Park Min Jun from Sinuiju in North Pyongan Province added dejectedly, “People just snort at the construction of amusement facilities. We think it’s all just construction for the sake of the Marshal’s record of achievement. That kind of thing is just going to both make people’s lives and the economy harder.”
Lee Ju Hee from Kaecheon in South Pyongan Province agreed. “People wonder why they didn’t use the money they invested in Masikryeong Ski Resort and Munsu Water Park to help the ordinary people get by,” he said. “It’s true that those amusement facilities will draw foreigners to Chosun, but how much can they really earn that way?”

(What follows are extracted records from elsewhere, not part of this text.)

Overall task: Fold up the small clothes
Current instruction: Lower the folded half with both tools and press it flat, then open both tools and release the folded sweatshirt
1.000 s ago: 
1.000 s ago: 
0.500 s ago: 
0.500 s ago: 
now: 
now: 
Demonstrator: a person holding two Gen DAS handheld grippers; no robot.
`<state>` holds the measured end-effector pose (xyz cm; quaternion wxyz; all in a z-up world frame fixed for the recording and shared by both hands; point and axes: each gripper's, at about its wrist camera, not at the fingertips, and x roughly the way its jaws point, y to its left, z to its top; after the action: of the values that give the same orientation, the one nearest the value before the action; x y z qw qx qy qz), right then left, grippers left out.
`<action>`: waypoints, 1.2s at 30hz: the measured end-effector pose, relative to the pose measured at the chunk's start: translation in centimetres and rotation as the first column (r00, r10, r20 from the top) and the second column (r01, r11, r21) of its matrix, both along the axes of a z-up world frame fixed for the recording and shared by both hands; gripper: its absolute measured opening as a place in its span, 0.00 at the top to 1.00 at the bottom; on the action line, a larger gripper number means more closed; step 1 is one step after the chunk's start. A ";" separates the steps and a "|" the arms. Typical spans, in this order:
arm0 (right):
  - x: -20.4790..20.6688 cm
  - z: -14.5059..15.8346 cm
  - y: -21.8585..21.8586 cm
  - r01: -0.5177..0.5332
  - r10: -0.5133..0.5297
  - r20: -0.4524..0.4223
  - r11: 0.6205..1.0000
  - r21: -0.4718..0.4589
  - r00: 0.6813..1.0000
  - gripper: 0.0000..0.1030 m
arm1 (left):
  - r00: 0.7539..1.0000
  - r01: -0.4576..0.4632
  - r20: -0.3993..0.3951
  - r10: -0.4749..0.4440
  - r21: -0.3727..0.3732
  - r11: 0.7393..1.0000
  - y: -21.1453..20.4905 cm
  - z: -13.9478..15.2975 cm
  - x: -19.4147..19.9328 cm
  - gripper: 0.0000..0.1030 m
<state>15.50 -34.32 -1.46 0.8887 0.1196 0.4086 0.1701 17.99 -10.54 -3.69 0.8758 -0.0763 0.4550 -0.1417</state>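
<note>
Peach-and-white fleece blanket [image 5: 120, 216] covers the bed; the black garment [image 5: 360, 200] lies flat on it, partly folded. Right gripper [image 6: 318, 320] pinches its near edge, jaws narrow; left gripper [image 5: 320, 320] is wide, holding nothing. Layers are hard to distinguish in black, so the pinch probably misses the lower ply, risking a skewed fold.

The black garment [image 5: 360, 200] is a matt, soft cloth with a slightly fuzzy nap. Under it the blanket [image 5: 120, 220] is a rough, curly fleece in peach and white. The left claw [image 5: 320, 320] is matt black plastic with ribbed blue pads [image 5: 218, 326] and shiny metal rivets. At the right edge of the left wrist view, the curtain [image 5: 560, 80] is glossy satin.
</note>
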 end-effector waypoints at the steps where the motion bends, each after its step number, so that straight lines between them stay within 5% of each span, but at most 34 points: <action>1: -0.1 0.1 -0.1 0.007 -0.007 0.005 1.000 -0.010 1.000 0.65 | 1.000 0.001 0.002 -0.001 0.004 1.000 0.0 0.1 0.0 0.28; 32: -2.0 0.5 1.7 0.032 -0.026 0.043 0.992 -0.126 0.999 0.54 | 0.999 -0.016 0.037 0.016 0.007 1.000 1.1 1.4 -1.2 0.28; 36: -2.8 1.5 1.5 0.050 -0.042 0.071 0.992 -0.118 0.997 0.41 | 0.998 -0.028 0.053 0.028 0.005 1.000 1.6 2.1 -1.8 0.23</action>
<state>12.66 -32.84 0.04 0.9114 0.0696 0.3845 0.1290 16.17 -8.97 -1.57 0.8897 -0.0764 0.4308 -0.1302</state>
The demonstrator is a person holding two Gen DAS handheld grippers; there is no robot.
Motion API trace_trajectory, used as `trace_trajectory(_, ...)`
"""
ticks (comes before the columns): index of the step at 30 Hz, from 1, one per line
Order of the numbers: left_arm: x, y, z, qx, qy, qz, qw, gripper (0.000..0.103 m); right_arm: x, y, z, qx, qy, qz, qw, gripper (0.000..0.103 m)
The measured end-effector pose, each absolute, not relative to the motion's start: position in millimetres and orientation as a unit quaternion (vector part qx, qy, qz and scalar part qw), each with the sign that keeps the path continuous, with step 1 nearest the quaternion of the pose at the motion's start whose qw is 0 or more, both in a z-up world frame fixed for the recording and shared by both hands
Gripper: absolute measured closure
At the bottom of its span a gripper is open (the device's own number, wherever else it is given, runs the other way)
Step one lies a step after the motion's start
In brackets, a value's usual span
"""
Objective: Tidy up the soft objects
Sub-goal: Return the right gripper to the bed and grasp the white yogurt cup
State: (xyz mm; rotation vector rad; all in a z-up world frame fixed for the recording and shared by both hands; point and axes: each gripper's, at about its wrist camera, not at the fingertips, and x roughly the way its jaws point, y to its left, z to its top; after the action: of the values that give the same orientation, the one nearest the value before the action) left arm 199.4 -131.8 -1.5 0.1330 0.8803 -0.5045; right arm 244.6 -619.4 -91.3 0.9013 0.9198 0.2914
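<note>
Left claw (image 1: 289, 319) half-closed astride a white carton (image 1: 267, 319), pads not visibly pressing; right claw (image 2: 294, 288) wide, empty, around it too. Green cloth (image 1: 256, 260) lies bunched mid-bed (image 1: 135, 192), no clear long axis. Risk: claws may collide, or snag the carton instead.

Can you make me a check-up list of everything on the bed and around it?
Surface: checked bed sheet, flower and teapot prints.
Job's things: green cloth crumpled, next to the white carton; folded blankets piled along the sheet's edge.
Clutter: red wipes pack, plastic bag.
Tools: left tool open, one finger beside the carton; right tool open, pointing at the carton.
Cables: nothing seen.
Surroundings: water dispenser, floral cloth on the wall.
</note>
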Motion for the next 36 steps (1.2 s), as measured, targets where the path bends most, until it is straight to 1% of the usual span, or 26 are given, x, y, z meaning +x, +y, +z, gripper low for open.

However, yet again Lee struck a note indicative of pervasive fear in North Korean society, explaining that a person “may think that the Marshal should be using some of the absurd sum he is spending on nuclear tests and the construction sector for ordinary people, but you have to be careful what you say. People like us have to hold our tongues and just get on with it.”
North Korea’s response to the collapse—in the very center of its capital city—makes the South Korean government’s incompetence after the Sewol Ferry disaster seem mild by comparison. Like others on the far left who are trying to exploit the Sewol Ferry tragedy for their own political ends, Christine
Ahn Hong (whatever) doesn’t even seem to have heard about the disaster in Pyongyang. Yet to read her description, you’d think that Park Geun-Hye had personally tied cinderblocks to the feet of those poor kids and thrown them overboard. Much of Ahn’s Hong’s vitriol against Park, and against capitalism in general, would be more valid if directed against North Korea’s political system, and how it contributed to its own disaster.
Right now, South Korea is in a state of hysteria to identify and punish scapegoats. Accountability is certainly an important incentive for safety and the competence of government, if it identifies the right actors and problems, and if it eventually leads to a public conversation about more practical things, like maritime safety regulations and inspections, building codes and inspections, and improving communications and coordination before the next disaster.
In North Korea’s case, an honest discussion of accountability won’t be possible. There will have to be scapegoats and sacrifices, however. Regardless of their politics, one must feel profound sympathy for any man who has lost a wife, his children, or his parents — or all of them. It’s difficult to imagine the depth of sorrow and rage that some of them must be feeling now. Worse, these are elites, who are used to riding in the front carriages of trains, eating rice, and riding in automobiles. Many others, who were not directly affected by this collapse, have lost their confidence in the safety of the buildings where they live.
In fact, corruption and the pilferage of building materials by the military units that built the apartments were probably contributing causes, and rumors of scapegoating and retribution are already circulating. But the fact that the scapegoats are technically a military unit will complicate that. So will the fact that the haste they were driven to and the dysfunction of North Korean society made this disaster — and the next one — inevitable.